--- WHAT IS REQUIRED ---
From the entries that follow, copy every line with the word "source".

--- Data entries ---
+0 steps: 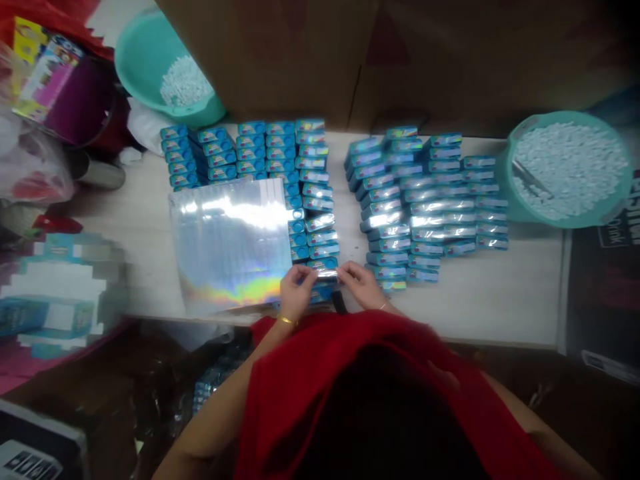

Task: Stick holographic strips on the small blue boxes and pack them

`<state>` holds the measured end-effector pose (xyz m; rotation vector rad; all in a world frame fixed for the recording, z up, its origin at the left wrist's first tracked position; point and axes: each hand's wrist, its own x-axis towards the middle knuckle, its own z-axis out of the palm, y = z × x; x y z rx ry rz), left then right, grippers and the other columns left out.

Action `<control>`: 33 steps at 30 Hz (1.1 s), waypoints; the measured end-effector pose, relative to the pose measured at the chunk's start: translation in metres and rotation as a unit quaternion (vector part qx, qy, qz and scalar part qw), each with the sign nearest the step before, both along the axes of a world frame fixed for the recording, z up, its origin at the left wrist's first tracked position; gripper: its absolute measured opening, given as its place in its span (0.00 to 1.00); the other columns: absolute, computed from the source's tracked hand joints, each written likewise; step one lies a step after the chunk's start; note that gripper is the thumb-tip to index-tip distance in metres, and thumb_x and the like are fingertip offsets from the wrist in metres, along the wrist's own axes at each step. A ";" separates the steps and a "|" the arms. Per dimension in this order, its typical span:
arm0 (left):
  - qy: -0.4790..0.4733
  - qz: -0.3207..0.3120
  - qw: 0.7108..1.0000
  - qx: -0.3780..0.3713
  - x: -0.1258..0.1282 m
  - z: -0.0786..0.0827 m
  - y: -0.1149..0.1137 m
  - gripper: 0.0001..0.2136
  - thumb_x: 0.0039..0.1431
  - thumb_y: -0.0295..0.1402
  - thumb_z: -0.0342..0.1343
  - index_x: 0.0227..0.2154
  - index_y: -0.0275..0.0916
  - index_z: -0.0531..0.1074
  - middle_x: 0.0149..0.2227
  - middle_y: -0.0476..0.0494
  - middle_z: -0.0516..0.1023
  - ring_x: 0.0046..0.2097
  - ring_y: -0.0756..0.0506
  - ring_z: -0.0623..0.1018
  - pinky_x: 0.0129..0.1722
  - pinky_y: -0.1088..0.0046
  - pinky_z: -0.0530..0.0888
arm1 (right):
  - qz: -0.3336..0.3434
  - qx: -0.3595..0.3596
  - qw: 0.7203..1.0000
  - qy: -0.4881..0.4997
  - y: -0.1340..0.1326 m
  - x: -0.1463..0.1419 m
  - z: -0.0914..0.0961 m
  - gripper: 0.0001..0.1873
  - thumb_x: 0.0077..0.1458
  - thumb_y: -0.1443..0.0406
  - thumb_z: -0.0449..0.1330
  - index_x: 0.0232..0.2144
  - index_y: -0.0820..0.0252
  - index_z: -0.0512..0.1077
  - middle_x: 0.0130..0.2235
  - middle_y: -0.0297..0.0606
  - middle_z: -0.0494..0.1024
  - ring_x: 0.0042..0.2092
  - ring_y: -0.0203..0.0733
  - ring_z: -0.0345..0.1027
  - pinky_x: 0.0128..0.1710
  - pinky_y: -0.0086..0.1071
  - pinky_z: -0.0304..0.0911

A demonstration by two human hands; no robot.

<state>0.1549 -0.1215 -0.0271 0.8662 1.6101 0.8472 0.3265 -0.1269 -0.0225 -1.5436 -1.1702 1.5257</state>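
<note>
A short shiny silver sticker strip (327,273) is stretched between my two hands, over the front of a small blue box (323,263). My left hand (298,288) pinches its left end between thumb and fingers. At the other end, my right hand (362,283) is closed in a pinch too. Left of my hands lies a silvery holographic sheet (230,247), which partly covers rows of blue boxes (251,141). More boxes (384,220) stand in rows on the right, many with a shiny strip on the edge. A small dark object (339,302) lies beside my right hand.
Two turquoise tubs of small white pieces stand at the back left (145,60) and far right (515,200). A large cardboard box (320,60) borders the table (500,300) behind. Flattened blue-and-white cartons (55,287) and a metal cup (100,171) are on the left.
</note>
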 end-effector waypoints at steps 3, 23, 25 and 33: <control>0.085 -0.038 0.994 0.048 0.011 -0.012 -0.001 0.07 0.51 0.36 0.59 0.25 0.39 0.70 0.28 0.50 0.73 0.34 0.50 0.71 0.39 0.73 0.68 | 0.009 -0.005 1.000 -0.026 0.002 0.013 -0.015 0.20 0.56 0.49 0.54 0.22 0.57 0.64 0.23 0.29 0.65 0.28 0.35 0.59 0.32 0.29 0.56; 0.407 -0.169 0.896 0.047 0.024 -0.025 0.013 0.06 0.55 0.37 0.56 0.31 0.40 0.71 0.41 0.42 0.71 0.46 0.39 0.69 0.43 0.62 0.61 | 0.093 0.050 0.955 -0.279 0.011 0.013 -0.066 0.14 0.61 0.58 0.48 0.34 0.59 0.71 0.28 0.38 0.73 0.31 0.42 0.66 0.33 0.30 0.57; 0.423 -0.184 0.885 0.064 0.018 -0.023 0.011 0.09 0.56 0.38 0.55 0.37 0.39 0.71 0.42 0.40 0.71 0.46 0.39 0.69 0.42 0.62 0.62 | 0.058 0.039 0.964 -0.257 0.005 0.012 -0.066 0.17 0.60 0.59 0.49 0.45 0.62 0.70 0.27 0.36 0.72 0.30 0.42 0.67 0.32 0.31 0.59; 0.462 -0.402 0.774 0.160 -0.007 -0.029 -0.014 0.19 0.61 0.29 0.47 0.55 0.47 0.67 0.60 0.39 0.65 0.53 0.35 0.66 0.43 0.56 0.61 | 0.121 0.022 0.979 -0.161 -0.020 0.008 -0.062 0.27 0.60 0.63 0.45 0.60 0.62 0.61 0.33 0.37 0.77 0.33 0.41 0.71 0.38 0.32 0.66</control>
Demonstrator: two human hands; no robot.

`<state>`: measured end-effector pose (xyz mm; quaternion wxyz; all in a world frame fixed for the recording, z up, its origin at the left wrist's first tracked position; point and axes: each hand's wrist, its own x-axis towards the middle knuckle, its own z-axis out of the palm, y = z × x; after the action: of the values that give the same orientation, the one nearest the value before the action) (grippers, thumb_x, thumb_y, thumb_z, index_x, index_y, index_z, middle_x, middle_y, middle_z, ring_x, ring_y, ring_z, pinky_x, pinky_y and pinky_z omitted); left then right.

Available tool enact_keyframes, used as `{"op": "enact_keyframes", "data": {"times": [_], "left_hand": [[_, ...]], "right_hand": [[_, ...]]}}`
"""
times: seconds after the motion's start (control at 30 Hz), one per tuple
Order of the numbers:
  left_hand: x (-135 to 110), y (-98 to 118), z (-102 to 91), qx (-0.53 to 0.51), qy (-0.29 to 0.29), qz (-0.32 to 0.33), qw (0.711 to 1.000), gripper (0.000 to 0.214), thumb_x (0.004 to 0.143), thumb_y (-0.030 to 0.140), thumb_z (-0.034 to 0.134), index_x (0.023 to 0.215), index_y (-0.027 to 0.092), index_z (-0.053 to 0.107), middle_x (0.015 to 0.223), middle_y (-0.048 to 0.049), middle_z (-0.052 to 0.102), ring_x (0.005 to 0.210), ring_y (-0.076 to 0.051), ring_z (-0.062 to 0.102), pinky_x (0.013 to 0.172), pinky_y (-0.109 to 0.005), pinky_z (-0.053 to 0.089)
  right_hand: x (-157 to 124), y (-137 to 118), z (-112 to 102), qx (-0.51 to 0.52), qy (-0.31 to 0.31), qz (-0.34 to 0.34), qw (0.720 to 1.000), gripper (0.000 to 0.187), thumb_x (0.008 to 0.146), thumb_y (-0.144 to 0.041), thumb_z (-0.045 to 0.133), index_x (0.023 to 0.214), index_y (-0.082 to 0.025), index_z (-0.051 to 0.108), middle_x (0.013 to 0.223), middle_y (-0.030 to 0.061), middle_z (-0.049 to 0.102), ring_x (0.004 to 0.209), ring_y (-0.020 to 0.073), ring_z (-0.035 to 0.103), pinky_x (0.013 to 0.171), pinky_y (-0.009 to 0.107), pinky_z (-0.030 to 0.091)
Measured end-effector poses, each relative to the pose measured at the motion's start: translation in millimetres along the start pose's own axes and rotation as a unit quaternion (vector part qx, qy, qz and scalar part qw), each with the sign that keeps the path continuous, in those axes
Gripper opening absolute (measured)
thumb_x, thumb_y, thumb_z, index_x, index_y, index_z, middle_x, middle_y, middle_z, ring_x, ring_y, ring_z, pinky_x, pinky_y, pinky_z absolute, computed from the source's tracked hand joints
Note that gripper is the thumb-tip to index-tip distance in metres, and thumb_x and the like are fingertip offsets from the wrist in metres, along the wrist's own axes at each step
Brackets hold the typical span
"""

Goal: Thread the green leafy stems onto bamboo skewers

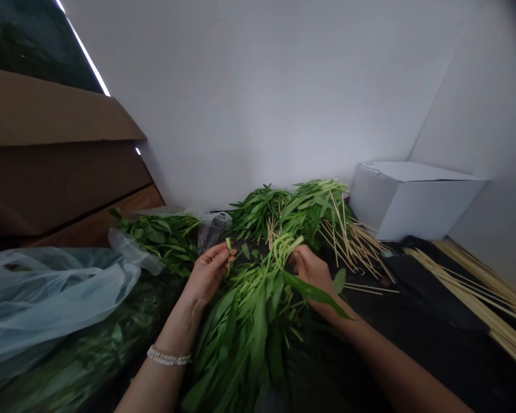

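My left hand (pixel 208 268) pinches a short piece of green stem (pixel 228 245) between thumb and fingers. My right hand (pixel 312 269) is closed around a bunch of long-leaved greens (pixel 249 321) near their cut stem ends; the leaves trail toward me over a dark surface. A beaded bracelet (pixel 168 357) sits on my left wrist. Just beyond my hands lies a pile of greens threaded on bamboo skewers (pixel 313 215).
Loose bamboo skewers (pixel 468 292) lie at the right on the black sheet (pixel 413 327). A white box (pixel 408 198) stands against the wall. A clear plastic bag (pixel 47 298) with more greens (pixel 163 235) is at the left, below a cardboard box (pixel 55 149).
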<state>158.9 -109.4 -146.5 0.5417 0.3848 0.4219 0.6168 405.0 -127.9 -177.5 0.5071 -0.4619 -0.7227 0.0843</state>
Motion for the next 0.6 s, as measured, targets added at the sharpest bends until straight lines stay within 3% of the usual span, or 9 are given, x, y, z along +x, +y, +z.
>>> {"op": "enact_keyframes", "data": {"times": [0.2, 0.33, 0.6], "left_hand": [[-4, -6, 6.7, 0.022, -0.015, -0.009, 1.000, 0.037, 0.051, 0.029, 0.090, 0.082, 0.014, 0.076, 0.077, -0.0058, 0.076, 0.064, -0.011, 0.064, 0.061, -0.020, 0.047], [-4, -14, 5.2, 0.060, -0.035, 0.008, 0.998, 0.032, 0.057, 0.029, 0.087, 0.085, 0.017, 0.077, 0.080, -0.0049, 0.076, 0.068, -0.011, 0.065, 0.068, -0.020, 0.049], [-3, -18, 2.4, 0.074, -0.023, 0.017, 0.997, 0.032, 0.059, 0.033, 0.086, 0.085, 0.016, 0.077, 0.076, -0.0045, 0.075, 0.066, -0.011, 0.064, 0.069, -0.022, 0.049]], "right_hand": [[-10, -5, 9, -0.110, -0.053, -0.151, 0.981, 0.030, 0.097, -0.017, 0.033, 0.106, -0.016, 0.061, 0.082, 0.0049, 0.066, 0.072, 0.0145, 0.062, 0.068, 0.023, 0.042], [-13, -5, 12, -0.170, -0.064, -0.169, 0.969, 0.030, 0.095, -0.015, 0.037, 0.111, -0.016, 0.062, 0.078, 0.0037, 0.066, 0.064, 0.0141, 0.060, 0.062, 0.024, 0.041], [-14, -5, 13, -0.200, -0.065, -0.177, 0.961, 0.031, 0.093, -0.013, 0.039, 0.112, -0.017, 0.063, 0.076, 0.0023, 0.065, 0.060, 0.0132, 0.058, 0.058, 0.024, 0.038]]}}
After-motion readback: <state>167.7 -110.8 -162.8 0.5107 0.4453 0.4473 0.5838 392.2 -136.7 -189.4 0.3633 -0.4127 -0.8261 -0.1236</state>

--- RESPONSE AREA ---
Action `<control>`: 33 steps at 30 Hz (1.1 s), waypoints; the measured end-effector pose, relative to the pose measured at the chunk's start: translation in metres and rotation as a unit quaternion (vector part qx, qy, qz and scalar part qw), each with the sign nearest the step before, both along the axes of a world frame fixed for the recording, z up, its origin at the left wrist's first tracked position; gripper: its absolute measured opening, given as its place in its span (0.00 to 1.00); the other columns: absolute, computed from the source's tracked hand joints, each written likewise; step one lies a step after the chunk's start; note that gripper is the thumb-tip to index-tip distance in metres, and thumb_x and the like are fingertip offsets from the wrist in metres, along the wrist's own axes at each step. A ";" separates the steps and a "|" the arms. Per dimension in this order, its typical span:
thumb_x, thumb_y, thumb_z, index_x, index_y, index_z, middle_x, middle_y, middle_z, ring_x, ring_y, ring_z, pinky_x, pinky_y, pinky_z absolute, computed from the source's tracked hand joints

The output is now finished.